**Task statement**:
Give back the full data character for character.

**Material provided**:
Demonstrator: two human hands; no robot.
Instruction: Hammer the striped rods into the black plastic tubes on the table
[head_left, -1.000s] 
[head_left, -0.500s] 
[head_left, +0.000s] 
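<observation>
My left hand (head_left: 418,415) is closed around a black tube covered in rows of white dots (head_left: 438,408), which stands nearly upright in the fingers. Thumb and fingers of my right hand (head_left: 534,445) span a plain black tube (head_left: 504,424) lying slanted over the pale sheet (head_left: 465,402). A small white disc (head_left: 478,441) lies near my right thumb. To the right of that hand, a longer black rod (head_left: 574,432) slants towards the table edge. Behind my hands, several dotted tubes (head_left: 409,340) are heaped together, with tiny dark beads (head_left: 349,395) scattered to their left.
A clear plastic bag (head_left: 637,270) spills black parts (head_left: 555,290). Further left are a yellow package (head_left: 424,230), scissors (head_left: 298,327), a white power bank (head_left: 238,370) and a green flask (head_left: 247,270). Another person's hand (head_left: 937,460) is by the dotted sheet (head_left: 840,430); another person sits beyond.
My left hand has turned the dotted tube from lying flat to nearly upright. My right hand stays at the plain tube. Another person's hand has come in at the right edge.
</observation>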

**Exercise answer**:
Demonstrator: two human hands; no robot.
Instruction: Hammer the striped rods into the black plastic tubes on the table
[head_left, -1.000s] 
[head_left, -0.500s] 
[head_left, +0.000s] 
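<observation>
My left hand (head_left: 418,415) is closed around a black tube covered in rows of white dots (head_left: 438,408), which stands nearly upright in the fingers. Thumb and fingers of my right hand (head_left: 534,445) span a plain black tube (head_left: 504,424) lying slanted over the pale sheet (head_left: 465,402). A small white disc (head_left: 478,441) lies near my right thumb. To the right of that hand, a longer black rod (head_left: 574,432) slants towards the table edge. Behind my hands, several dotted tubes (head_left: 409,340) are heaped together, with tiny dark beads (head_left: 349,395) scattered to their left.
A clear plastic bag (head_left: 637,270) spills black parts (head_left: 555,290). Further left are a yellow package (head_left: 424,230), scissors (head_left: 298,327), a white power bank (head_left: 238,370) and a green flask (head_left: 247,270). Another person's hand (head_left: 937,460) is by the dotted sheet (head_left: 840,430); another person sits beyond.
My left hand has turned the dotted tube from lying flat to nearly upright. My right hand stays at the plain tube. Another person's hand has come in at the right edge.
</observation>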

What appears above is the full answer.